© TF1Déjà perturbé depuis des semaines par une grève en pointillé des agents de la SNCF, le trafic ferroviaire est totalement interrompu depuis mardi matin sur le réseau Saint-Lazare par une nouvelle grève, non prévue cette fois. Motif de ce mouvement : les conducteurs entendent protester contre l'agression dont a été victime l'un des leurs. Pour ne rien arranger, la SNCF a décidé de fermer totalement la gare "pour des raisons de sécurité" et de la faire évacuer, vers 10h30, par la police, pour éviter que la gare soit "engorgée" par des dizaines de milliers de voyageurs. Des négociations entre la direction et les syndicats sont en cours mais ne semblent guère progresser. La SNCF et la RATP ont donc annoncé la mise en place d'un plan de transport de substitution pour que les usagers puissent regagner leurs domiciles dans la soirée.

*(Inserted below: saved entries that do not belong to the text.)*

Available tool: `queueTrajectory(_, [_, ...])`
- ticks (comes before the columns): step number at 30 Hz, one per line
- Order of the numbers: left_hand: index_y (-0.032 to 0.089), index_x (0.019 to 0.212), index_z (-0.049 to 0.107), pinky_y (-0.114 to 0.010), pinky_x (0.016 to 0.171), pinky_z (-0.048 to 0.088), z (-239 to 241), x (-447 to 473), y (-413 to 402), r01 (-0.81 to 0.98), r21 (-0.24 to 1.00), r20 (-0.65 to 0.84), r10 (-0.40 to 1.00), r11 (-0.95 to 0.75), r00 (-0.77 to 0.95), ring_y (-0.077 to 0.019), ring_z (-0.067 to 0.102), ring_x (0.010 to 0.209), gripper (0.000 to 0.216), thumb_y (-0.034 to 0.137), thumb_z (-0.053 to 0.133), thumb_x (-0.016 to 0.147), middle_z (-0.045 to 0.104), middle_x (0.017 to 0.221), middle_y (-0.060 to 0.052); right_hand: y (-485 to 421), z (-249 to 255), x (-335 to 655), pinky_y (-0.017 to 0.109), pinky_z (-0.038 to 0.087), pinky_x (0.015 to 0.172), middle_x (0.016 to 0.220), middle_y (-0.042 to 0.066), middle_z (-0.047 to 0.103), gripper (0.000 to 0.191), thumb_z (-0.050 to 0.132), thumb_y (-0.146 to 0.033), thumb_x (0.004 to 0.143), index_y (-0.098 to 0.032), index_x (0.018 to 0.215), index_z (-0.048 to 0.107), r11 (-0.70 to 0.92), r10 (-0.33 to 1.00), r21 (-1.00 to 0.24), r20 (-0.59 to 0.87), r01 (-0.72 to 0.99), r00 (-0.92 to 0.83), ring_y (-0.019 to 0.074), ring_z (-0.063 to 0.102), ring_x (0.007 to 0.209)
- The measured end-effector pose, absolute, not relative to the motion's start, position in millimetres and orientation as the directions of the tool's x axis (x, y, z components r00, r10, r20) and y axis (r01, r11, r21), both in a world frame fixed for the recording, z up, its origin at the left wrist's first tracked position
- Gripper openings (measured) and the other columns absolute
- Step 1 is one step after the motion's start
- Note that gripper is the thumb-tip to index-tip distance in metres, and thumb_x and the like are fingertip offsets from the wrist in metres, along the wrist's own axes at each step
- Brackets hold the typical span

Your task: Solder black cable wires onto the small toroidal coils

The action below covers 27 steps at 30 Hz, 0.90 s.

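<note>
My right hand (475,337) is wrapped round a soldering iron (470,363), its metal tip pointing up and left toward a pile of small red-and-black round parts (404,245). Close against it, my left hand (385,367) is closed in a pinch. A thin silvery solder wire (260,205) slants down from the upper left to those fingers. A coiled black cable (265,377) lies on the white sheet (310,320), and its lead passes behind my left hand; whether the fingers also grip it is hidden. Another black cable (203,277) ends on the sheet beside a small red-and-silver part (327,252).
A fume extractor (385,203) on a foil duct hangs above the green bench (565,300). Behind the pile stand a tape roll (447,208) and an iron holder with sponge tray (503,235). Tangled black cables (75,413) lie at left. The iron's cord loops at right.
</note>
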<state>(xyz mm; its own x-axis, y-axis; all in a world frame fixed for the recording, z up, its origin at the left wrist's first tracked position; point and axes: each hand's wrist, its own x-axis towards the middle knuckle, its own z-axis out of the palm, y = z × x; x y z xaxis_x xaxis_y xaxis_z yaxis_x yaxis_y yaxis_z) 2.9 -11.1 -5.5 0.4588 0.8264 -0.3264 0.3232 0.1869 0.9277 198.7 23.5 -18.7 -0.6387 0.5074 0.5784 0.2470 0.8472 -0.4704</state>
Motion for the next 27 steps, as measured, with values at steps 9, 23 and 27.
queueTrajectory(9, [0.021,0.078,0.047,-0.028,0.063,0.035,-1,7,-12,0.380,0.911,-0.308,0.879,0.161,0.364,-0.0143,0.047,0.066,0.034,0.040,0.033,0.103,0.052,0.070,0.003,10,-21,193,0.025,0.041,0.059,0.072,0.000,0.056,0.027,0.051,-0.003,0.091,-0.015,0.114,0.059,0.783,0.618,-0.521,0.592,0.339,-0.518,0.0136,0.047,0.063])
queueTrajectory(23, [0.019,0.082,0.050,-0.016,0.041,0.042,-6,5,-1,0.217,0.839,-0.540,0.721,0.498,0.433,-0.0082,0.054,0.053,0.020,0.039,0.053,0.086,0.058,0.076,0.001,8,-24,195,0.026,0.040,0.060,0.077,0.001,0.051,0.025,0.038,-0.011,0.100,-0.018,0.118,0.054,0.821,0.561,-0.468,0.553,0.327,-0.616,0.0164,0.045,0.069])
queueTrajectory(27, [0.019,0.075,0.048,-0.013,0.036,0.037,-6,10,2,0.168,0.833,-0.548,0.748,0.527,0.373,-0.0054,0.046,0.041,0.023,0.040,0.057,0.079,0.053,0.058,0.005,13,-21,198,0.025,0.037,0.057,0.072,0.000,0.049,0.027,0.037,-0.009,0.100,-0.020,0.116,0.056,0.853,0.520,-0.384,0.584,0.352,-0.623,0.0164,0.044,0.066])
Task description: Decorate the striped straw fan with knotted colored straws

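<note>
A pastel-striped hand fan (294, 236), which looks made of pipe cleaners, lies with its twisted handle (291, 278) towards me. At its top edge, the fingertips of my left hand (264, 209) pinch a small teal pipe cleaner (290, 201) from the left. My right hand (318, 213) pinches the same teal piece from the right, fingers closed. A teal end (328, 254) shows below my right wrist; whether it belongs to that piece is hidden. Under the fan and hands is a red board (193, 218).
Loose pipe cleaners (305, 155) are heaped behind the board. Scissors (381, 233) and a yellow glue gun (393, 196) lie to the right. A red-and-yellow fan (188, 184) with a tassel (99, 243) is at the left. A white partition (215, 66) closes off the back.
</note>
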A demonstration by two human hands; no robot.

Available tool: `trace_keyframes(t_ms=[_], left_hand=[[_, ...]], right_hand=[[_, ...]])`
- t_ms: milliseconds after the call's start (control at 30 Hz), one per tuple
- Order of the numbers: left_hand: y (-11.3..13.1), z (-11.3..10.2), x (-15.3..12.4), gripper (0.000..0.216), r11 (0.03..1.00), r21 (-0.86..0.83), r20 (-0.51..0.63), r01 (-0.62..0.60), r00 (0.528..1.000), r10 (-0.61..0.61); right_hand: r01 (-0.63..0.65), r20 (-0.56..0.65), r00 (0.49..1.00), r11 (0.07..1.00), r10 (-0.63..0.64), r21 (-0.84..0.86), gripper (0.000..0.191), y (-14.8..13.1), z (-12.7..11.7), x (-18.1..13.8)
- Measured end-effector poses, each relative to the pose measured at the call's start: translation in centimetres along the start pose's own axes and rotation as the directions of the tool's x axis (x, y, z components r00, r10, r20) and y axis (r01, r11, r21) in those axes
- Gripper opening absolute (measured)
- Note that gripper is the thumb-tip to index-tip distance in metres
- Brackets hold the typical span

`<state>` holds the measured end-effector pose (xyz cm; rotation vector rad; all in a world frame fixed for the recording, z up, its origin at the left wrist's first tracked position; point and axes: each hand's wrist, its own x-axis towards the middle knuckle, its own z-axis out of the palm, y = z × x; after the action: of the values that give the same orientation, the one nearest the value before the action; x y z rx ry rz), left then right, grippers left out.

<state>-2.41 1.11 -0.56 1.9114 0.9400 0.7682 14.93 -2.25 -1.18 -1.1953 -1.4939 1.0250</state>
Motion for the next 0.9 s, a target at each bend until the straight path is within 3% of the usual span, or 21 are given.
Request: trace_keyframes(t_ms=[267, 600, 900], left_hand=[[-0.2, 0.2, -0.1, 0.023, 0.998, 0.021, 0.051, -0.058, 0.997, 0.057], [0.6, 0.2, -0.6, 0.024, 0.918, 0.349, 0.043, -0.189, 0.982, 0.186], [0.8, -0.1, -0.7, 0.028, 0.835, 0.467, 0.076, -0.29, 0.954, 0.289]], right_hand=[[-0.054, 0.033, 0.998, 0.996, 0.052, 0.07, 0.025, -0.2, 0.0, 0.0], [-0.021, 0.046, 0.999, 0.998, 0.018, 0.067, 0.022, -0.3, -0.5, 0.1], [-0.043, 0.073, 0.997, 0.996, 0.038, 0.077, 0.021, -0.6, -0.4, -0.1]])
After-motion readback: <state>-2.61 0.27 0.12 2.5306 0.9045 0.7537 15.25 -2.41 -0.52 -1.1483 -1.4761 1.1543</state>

Ambiance plus que houleuse dans cette gare où tout trafic a cessé, et où 500.000 personnes transitent chaque jour. La paralysie concerne l'ensemble des lignes de banlieue passant par Saint-Lazare (Transilien) et les lignes des Corail intercités notamment vers la Normandie. La circulation du RER A sur les branches Nanterre-Poissy et Nanterre-Cergy est également interrompue. La ligne A du RER ne passe pas par la gare Saint-Lazare, mais les personnels SNCF qui y sont affectés sont rattachés à la direction régionale de Saint-Lazare. "Il n'y a aucun trafic à Paris-Saint-Lazare sur les deux lignes ferroviaires, L et J, ainsi que sur les branches Nanterre-Poissy et Nanterre-Cergy du RER A, suite à un mouvement lancé par le syndicat Sud", a confirmé un porte-parole de la direction, ajoutant que "la SNCF est évidemment totalement solidaire du conducteur et condamne un acte aussi scandaleux envers un conducteur qui faisait son métier au service du public".
"Cette agression n'a rien à voir avec le conflit social à Saint-Lazare"
Selon les premiers éléments cités par la SNCF, lundi soir, un conducteur de train a été victime d'une agression en gare de Maisons-Lafitte, dans les Yvelines, sur la branche A du RER, de la part de six personnes, alors qu'il descendait pour réarmer un système d'alarme qui avait été actionné sans justification. Il a reçu un arrêt de travail de deux jours.
Sud Rail lie cette agression au conflit social en cours à la gare Saint-Lazare en soulignant qu'elle "fait suite" aux propos "scandaleusement agressifs" d'un membre de la direction "à l'encontre des cheminots grévistes et de Sud rail", ce que la direction conteste. "Cette agression n'a évidemment rien à voir avec le conflit social en cours à Saint-Lazare", "elle a eu lieu sur la ligne de RER A où le trafic était toujours resté normal et ne peut pas être imputée à des usagers en colère", a indiqué un porte-parole de la SNCF.
Ce blocage dont ont été victimes des milliers de passagers a suscité d'immédiates réactions politiques. Guillaume Pépy et Pierre Mongin, respectivement présidents de la SNCF et de la RATP, ont été interpellés à la fois par les élus franciliens de droite et de gauche. Le président de région, le socialiste Jean-Paul Huchon, leur a demandé à tous deux de "prendre instamment les mesures nécessaires" pour obtenir le retour à la normale sur le réseau Saint-Lazare. Le chef de file de l'UMP au Conseil régional, Roger Karoutchi, a appelé pour sa part la direction de la SNCF à trouver "une solution rapide et durable" et a évoqué la question de l'indemnisation des usagers.